Work task
Reproduce each line of the material exactly as it reads.

Supplied data
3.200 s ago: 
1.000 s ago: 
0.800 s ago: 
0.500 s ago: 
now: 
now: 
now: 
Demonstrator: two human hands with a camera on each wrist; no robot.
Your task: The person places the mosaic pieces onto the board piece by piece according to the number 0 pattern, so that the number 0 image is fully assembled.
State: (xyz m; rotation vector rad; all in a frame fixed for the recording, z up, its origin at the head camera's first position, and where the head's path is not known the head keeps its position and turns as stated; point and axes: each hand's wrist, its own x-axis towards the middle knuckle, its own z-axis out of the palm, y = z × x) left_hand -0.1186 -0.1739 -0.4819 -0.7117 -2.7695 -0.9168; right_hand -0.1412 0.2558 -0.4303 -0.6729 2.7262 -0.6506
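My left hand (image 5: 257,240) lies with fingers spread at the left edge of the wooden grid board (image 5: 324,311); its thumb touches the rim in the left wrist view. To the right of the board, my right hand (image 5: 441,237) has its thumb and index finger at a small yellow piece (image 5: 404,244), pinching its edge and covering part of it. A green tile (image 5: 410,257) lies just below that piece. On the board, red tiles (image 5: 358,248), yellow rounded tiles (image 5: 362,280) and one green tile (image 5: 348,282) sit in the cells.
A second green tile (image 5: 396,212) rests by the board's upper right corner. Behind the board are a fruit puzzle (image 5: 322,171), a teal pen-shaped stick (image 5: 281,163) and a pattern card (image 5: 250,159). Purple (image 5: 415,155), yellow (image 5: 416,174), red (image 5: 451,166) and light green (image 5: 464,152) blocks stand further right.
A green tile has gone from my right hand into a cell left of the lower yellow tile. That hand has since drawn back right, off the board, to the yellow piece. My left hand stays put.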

Written response
3.200 s ago: 
1.000 s ago: 
0.800 s ago: 
0.500 s ago: 
now: 
now: 
now: 
Demonstrator: two human hands with a camera on each wrist; no robot.
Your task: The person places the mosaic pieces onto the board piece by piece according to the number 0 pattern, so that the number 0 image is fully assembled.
State: (xyz m; rotation vector rad; all in a frame fixed for the recording, z up, its origin at the head camera's first position, and where the head's path is not known the head keeps its position and turns as stated; point and axes: each hand's wrist, its own x-axis towards the middle knuckle, its own z-axis out of the palm, y = z × x) left_hand -0.1186 -0.1739 -0.4819 -0.7117 -2.7695 -0.9168; right_hand -0.1412 0.2558 -0.4303 -0.6729 2.7262 -0.6506
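My left hand (image 5: 257,240) lies with fingers spread at the left edge of the wooden grid board (image 5: 324,311); its thumb touches the rim in the left wrist view. To the right of the board, my right hand (image 5: 441,237) has its thumb and index finger at a small yellow piece (image 5: 404,244), pinching its edge and covering part of it. A green tile (image 5: 410,257) lies just below that piece. On the board, red tiles (image 5: 358,248), yellow rounded tiles (image 5: 362,280) and one green tile (image 5: 348,282) sit in the cells.
A second green tile (image 5: 396,212) rests by the board's upper right corner. Behind the board are a fruit puzzle (image 5: 322,171), a teal pen-shaped stick (image 5: 281,163) and a pattern card (image 5: 250,159). Purple (image 5: 415,155), yellow (image 5: 416,174), red (image 5: 451,166) and light green (image 5: 464,152) blocks stand further right.
A green tile has gone from my right hand into a cell left of the lower yellow tile. That hand has since drawn back right, off the board, to the yellow piece. My left hand stays put.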

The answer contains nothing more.